Programa Bolsa Família: crianças de Carpina, em Pernambuco, receberam o benefício social (Crédito:Helia Scheppa/JC Imagem)

DINHEIRO – Não é isso que acontece?

PAES DE BARROS – Grande parte da desigualdade que aparece na educação, na verdade, foi criada na educação mesmo à revelia do esforço ou do talento do aluno. Por quê? Porque a família exerce um papel importante nisso. Toda família está preocupada com a educação do filho. Portanto, ela tenta ao máximo que o filho tenha um bom desempenho. Existem pais que têm mais tempo, uma formação melhor, são mais ricos, podem ajudar mais seus filhos que os outros. Então, surge a desigualdade de oportunidade, onde crianças igualmente talentosas, prontas para colocar o mesmo esforço, acabam tendo resultados diferentes, porque vêm de famílias diferentes. Um dos desafios da educação é evitar que isso aconteça. A educação quer, por um lado, que a família ajude o máximo possível as crianças a se engajar. Por outro lado, quer evitar dramaticamente que a desigualdade de uma geração seja transmitida a outra geração através da escola. A solução é relativamente simples, mas nem tão compreendida assim pela escola, que deve aproveitar toda a atenção e dedicação dos pais para, depois, condensar isso de tal maneira que, ao final do dia, todos saiam do outro lado com igualdade de oportunidades.

DINHEIRO – Para que isso aconteça, será preciso reformular o sistema educacional?

PAES DE BARROS – É preciso ser sensível à desigualdade e também ser sensível à diversidade. Tem que perceber que uma escola em um bairro pobre vai precisar de mais recursos que uma escola em um bairro não tão pobre, pois lá ele terá todo o apoio da família. Toda criança em um momento ou outro vai ter uma dificuldade de aprendizado. O que isso requer é uma escola sensível, customizada e que entenda que cada criança aprende de um jeito. Não adianta tentar tratar a educação de forma massificada, porque aí gera desigualdade. Em princípio, não é preciso grandes revoluções.

DINHEIRO – Como essa desigualdade na educação impacta no mercado de trabalho e na economia?

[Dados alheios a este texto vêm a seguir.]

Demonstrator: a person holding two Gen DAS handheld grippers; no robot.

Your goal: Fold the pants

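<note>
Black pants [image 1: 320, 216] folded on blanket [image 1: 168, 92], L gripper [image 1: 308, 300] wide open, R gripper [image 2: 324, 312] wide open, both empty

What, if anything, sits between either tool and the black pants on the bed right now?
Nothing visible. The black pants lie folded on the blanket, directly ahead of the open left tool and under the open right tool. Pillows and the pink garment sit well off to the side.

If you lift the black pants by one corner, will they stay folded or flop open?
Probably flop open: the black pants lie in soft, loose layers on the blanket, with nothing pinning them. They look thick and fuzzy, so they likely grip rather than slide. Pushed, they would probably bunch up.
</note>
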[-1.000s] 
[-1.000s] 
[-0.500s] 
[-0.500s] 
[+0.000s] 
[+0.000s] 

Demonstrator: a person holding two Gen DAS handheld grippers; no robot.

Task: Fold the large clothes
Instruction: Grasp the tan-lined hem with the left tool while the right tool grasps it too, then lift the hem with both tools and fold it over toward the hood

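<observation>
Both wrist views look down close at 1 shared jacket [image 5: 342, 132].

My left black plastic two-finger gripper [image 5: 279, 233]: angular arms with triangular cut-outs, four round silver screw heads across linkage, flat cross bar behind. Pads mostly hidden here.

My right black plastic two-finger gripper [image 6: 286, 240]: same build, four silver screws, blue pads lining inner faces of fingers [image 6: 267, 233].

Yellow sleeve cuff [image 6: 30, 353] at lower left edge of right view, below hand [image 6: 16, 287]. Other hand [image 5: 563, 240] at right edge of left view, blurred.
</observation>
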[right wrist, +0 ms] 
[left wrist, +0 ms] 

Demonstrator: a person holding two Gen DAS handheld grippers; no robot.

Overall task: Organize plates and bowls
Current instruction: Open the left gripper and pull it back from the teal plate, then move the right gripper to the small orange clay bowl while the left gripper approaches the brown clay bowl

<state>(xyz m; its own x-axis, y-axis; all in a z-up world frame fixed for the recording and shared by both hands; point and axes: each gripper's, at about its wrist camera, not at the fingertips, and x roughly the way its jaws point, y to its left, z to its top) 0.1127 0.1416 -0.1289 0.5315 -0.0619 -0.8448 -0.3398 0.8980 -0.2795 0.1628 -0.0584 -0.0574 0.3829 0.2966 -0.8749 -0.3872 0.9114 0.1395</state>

PAES DE BARROS – Isso vai impactar muito mais na desigualdade. Pode ter um sistema educacional que é até conectado ao mercado de trabalho, mas que não presta atenção na individualidade. Ele pode gerar, em média, ótimos trabalhadores produtivos, mas vai gerar uma enorme desigualdade. Uns ficam para trás, outros avançam mais. O que estamos discutindo é muito mais a sensibilidade da escola em não deixar ninguém para trás. Tem mais a ver com gerar desigualdades do que propriamente gerar uma massa de pessoas com alta produtividade. Então, uma coisa é a questão da igualdade, outra questão é qual é a melhor educação que é preciso dar para as pessoas.